[Start of section]
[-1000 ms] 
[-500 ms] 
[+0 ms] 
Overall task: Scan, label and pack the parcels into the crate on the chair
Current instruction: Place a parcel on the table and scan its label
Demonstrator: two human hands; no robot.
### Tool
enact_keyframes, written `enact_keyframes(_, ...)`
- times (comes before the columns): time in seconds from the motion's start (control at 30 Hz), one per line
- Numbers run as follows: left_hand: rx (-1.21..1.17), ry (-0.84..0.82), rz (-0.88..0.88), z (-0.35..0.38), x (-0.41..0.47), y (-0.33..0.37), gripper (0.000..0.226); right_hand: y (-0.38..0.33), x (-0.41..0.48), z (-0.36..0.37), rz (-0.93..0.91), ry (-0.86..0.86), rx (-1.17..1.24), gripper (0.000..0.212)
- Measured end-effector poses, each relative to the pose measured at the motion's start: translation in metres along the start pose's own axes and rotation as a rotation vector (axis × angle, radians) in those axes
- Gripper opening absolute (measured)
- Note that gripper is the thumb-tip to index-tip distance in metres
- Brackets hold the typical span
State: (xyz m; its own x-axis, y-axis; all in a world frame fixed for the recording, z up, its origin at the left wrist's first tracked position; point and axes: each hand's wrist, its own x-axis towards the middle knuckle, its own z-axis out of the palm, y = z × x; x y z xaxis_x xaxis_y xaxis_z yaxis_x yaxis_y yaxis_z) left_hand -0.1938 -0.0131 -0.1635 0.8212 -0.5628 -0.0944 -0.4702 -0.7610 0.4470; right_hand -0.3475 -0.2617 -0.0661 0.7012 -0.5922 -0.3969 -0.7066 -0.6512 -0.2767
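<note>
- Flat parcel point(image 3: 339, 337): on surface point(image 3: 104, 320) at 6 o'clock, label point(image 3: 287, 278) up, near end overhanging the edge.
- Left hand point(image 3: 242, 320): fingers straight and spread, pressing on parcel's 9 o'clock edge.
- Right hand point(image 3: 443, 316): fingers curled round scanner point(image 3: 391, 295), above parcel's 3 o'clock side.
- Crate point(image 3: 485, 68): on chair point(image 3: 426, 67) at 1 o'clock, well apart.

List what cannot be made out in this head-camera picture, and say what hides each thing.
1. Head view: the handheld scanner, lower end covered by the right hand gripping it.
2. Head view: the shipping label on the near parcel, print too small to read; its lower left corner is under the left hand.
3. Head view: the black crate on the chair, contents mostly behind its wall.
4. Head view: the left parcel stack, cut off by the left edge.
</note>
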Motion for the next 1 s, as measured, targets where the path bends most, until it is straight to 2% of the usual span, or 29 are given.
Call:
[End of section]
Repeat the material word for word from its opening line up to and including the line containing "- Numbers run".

EXERCISE RESPONSE ::
[-1000 ms] 
[-500 ms] 
[+0 ms] 
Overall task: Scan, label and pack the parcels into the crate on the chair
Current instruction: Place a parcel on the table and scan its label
Demonstrator: two human hands; no robot.
### Tool
enact_keyframes, written `enact_keyframes(_, ...)`
- times (comes before the columns): time in seconds from the motion's start (control at 30 Hz), one per line
- Numbers run as follows: left_hand: rx (-1.21..1.17), ry (-0.84..0.82), rz (-0.88..0.88), z (-0.35..0.38), x (-0.41..0.47), y (-0.33..0.37), gripper (0.000..0.226); right_hand: y (-0.38..0.33), x (-0.41..0.48), z (-0.36..0.37), rz (-0.93..0.91), ry (-0.86..0.86), rx (-1.17..1.24), gripper (0.000..0.212)

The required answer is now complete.